I was forwarded this excerpt, which apparently first appeared on Victor Niederhoffer’s site from a contributor. It is Sabermetrician Bill James speaking, from his 1981 Baseball Abstract, on the difference between sports writing and sabermetrics:

1. Sports writing draws on the available evidence, and forces conclusions by selecting and arranging that evidence so that it points in the direction desired. Sabermetrics introduces new evidence, previously unknown data derived from original source material.

2. Sportswriting designs its analysis to fit the situation being discussed; sabermetrics designs methods which would be applicable not only in the present case but in any other comparable situation. The sportswriter say this player is better than that one because this player had 20 more home runs, 10 more doubles, and 40 more walks and those things are more important than that players 60 extra base hits and 31 extra stolen bases, and besides, there is always defense and if all else fails team leadership. If player C is introduced into this discussion, he is a whole new article. Sabermetrics puts into place formulas, schematic designs, or theories of relationship which could compare not only this player to that one, but to any player who might be introduced into the discussion.

3. Sportswriters characteristically begin their analysis with a position on an issue; sabermetrics begins with the issue itself.
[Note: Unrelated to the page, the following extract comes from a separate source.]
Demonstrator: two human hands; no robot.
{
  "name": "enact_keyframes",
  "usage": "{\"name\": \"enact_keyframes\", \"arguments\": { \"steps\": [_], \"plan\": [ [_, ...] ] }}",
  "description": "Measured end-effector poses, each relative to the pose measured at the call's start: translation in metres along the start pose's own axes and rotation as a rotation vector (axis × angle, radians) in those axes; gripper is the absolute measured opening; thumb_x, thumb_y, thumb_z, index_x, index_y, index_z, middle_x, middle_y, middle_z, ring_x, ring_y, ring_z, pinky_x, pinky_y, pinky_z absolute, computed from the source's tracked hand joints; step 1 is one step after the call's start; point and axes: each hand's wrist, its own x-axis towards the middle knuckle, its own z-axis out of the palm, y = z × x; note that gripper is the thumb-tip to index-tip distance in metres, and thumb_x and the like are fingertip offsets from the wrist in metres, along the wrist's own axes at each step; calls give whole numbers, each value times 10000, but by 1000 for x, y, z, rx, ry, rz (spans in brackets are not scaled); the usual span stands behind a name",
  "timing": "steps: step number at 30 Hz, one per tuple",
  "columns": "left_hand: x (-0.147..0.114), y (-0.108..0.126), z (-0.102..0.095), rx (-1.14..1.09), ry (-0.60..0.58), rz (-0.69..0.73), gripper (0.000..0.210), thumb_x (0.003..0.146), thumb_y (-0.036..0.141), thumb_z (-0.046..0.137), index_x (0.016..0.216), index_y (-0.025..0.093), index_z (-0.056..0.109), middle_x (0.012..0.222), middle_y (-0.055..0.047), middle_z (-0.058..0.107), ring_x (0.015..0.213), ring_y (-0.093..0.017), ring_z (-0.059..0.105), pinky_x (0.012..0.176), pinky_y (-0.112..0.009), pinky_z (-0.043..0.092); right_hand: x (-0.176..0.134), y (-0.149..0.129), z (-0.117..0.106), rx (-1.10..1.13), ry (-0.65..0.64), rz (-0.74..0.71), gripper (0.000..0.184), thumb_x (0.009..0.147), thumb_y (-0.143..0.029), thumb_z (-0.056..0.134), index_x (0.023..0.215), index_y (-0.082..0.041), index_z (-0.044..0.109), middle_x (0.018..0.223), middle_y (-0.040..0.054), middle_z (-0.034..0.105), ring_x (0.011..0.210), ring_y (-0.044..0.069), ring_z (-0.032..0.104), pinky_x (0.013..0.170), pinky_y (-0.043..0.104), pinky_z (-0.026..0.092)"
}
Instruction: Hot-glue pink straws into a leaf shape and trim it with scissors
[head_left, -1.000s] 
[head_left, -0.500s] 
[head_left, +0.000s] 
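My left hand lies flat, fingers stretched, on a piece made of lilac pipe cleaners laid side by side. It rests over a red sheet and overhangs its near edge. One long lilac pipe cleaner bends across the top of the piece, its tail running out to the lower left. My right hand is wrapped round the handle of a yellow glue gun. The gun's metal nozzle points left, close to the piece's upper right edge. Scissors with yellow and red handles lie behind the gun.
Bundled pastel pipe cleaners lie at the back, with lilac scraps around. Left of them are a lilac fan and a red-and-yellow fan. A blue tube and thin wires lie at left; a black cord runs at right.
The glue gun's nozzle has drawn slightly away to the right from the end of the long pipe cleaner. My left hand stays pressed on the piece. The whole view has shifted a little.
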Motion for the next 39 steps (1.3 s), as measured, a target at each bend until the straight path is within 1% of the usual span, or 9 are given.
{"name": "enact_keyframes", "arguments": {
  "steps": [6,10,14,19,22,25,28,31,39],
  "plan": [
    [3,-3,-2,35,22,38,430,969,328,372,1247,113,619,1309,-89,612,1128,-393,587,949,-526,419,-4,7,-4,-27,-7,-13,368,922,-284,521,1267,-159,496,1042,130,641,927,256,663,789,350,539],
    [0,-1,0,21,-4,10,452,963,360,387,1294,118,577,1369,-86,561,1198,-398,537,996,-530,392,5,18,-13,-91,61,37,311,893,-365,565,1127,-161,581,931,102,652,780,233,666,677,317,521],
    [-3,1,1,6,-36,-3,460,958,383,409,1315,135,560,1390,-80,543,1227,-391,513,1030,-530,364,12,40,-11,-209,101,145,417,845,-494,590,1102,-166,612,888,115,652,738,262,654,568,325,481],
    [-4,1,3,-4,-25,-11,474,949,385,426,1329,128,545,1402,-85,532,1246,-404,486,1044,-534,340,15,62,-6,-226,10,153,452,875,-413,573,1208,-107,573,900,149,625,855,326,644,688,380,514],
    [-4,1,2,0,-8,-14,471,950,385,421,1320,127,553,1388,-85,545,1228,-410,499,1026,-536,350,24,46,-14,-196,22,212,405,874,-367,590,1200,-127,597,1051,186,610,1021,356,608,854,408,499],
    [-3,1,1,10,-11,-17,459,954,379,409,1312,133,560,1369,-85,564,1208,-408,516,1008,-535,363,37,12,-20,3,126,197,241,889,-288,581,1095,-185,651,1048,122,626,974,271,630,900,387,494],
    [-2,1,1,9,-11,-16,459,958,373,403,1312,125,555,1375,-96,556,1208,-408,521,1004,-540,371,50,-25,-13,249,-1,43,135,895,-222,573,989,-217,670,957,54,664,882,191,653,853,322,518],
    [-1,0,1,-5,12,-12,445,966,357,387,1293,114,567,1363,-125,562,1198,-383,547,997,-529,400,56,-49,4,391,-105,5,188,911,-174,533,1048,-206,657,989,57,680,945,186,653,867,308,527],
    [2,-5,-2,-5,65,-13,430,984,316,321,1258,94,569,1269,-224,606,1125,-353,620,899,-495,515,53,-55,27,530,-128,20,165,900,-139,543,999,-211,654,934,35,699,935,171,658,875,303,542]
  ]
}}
The most over-used form in journalism is the diatribe, the endless impassioned and quasi-logical pitches for the cause of the day–Mike Norris for the Cy Young Award, Rickey Henderson for MVP, Gil Hodges for the Hall of Fame, everybody for lower salaries and let’s all line up against the DH. Sports writing “analysis” is largely an adversary process, with the most successful sportswriter being the one who is the most effective advocate of his position. I personally, of course, have positions which I advocate occasionally, but sabermetrics by its nature is unemotional, non-committal. The sportswriter attempts to be a good lawyer; the sabermetrician, a fair judge.

James objective decision making process dovetails nicely with the objective decision making of his current boss trend following trader John W. Henry.